When you reach the line containing "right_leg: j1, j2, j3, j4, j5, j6" in the data below, begin returning lines exactly as written, and stop once the line containing "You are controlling" has been returned.

── Data block ──

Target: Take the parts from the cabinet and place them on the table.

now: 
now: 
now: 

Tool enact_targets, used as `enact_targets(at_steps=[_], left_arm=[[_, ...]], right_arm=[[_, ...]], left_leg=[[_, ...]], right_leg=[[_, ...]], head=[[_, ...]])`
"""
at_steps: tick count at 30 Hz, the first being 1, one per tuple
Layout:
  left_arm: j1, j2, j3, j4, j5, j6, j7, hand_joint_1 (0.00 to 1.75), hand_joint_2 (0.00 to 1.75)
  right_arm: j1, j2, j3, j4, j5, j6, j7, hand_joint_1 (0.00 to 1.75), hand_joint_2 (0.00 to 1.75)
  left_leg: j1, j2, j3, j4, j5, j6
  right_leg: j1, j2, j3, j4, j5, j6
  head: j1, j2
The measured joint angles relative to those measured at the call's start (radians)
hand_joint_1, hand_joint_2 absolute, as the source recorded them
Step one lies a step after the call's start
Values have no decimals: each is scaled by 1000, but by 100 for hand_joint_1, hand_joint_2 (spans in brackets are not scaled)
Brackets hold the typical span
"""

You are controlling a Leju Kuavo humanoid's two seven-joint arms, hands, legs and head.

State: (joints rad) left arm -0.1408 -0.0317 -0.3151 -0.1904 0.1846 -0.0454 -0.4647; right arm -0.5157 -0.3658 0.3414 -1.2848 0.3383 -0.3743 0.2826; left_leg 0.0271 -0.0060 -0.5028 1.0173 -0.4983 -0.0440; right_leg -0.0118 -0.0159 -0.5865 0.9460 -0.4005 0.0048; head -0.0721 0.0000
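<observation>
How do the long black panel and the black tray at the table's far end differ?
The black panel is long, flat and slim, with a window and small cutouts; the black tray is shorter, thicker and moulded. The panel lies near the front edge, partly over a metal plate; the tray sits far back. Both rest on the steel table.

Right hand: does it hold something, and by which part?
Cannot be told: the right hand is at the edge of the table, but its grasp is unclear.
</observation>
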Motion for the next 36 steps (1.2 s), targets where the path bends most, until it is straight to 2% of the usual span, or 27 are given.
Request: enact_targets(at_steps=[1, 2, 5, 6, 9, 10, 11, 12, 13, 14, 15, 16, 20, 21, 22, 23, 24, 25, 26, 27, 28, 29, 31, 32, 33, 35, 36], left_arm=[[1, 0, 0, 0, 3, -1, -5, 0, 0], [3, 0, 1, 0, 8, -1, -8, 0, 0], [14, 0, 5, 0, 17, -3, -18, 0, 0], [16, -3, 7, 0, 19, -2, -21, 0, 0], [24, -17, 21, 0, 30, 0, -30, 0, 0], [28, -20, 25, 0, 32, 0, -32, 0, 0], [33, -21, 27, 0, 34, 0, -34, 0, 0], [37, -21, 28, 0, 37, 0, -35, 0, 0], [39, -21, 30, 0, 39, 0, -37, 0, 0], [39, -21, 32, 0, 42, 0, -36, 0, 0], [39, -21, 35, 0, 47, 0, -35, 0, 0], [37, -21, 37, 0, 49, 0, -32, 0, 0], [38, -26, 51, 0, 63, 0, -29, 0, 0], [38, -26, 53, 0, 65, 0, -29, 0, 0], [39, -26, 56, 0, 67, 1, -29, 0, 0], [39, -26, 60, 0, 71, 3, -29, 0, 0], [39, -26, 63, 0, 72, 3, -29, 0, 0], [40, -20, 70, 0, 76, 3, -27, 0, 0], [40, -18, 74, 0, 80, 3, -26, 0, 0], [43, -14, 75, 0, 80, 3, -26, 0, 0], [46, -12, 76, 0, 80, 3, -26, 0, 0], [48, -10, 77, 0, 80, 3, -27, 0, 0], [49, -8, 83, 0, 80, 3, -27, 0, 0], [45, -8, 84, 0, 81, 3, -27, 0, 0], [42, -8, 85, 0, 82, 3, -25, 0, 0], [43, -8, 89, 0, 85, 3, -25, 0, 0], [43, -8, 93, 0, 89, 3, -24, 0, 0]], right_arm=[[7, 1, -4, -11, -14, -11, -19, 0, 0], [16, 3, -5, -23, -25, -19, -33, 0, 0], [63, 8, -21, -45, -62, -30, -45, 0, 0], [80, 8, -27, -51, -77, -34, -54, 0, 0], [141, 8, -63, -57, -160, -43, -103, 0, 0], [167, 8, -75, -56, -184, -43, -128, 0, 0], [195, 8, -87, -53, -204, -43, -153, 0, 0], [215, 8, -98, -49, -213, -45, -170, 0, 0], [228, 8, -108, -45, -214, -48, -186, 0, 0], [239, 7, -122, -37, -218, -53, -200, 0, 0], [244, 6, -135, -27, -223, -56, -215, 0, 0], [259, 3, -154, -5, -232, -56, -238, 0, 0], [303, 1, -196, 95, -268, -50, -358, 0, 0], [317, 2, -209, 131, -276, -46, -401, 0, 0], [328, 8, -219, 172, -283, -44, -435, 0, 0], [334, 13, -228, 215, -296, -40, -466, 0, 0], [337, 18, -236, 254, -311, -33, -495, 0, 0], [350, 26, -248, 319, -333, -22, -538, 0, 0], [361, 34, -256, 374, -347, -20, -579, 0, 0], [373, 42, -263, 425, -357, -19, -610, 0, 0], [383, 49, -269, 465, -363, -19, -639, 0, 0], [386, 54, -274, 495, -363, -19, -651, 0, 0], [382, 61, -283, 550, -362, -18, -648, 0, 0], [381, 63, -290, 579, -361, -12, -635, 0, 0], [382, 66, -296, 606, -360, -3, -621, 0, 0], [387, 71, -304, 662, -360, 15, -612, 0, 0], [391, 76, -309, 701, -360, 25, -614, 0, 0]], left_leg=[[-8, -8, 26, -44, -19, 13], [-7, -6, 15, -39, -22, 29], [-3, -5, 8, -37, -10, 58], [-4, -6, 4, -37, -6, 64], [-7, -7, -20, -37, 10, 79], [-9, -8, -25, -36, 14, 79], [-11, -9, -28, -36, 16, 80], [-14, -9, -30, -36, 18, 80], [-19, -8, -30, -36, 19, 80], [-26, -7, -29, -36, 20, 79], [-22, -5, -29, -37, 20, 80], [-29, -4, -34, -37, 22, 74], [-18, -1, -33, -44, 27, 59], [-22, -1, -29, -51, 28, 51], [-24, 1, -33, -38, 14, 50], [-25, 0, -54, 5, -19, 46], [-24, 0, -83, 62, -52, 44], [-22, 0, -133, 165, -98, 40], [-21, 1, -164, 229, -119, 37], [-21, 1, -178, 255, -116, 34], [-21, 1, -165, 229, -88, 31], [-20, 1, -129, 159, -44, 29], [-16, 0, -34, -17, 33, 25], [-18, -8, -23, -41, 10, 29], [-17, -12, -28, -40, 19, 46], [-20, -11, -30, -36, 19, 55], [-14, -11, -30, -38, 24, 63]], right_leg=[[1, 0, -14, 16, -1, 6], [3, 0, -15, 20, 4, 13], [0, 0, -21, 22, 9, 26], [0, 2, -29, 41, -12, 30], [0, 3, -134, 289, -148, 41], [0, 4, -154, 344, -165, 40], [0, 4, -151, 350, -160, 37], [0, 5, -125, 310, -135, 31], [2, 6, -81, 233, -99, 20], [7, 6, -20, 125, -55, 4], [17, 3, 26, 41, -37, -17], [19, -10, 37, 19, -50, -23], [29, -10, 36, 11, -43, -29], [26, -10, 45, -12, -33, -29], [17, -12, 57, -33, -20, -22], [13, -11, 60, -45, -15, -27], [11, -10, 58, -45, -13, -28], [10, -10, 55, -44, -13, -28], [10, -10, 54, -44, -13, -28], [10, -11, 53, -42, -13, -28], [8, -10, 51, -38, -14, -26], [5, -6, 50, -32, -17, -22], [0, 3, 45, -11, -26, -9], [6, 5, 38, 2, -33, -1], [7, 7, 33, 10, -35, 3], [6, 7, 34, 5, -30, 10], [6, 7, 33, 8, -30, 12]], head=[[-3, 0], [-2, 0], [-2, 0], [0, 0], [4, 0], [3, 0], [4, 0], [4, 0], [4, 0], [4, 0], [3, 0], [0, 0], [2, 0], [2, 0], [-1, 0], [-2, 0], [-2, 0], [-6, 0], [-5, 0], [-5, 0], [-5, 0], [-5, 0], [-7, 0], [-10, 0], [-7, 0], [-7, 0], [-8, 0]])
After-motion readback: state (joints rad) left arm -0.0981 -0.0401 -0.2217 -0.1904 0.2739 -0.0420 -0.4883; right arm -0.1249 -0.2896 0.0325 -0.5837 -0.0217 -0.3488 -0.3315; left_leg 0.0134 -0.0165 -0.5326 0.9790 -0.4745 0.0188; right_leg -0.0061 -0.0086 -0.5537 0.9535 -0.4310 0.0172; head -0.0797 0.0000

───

▸ **Result of the task**:
  right_leg: j1, j2, j3, j4, j5, j6
  head: j1, j2
The measured joint angles relative to those measured at the call's start (radians)
hand_joint_1, hand_joint_2 absolute, as the source recorded them
Step one lies a step after the call's start
Values have no decimals: each is scaled by 1000, but by 100 for hand_joint_1, hand_joint_2 (spans in brackets are not scaled)
Brackets hold the typical span
"""

You are controlling a Leju Kuavo humanoid's two seven-joint arms, hands, legs and head.

No more output will be added to the exercise.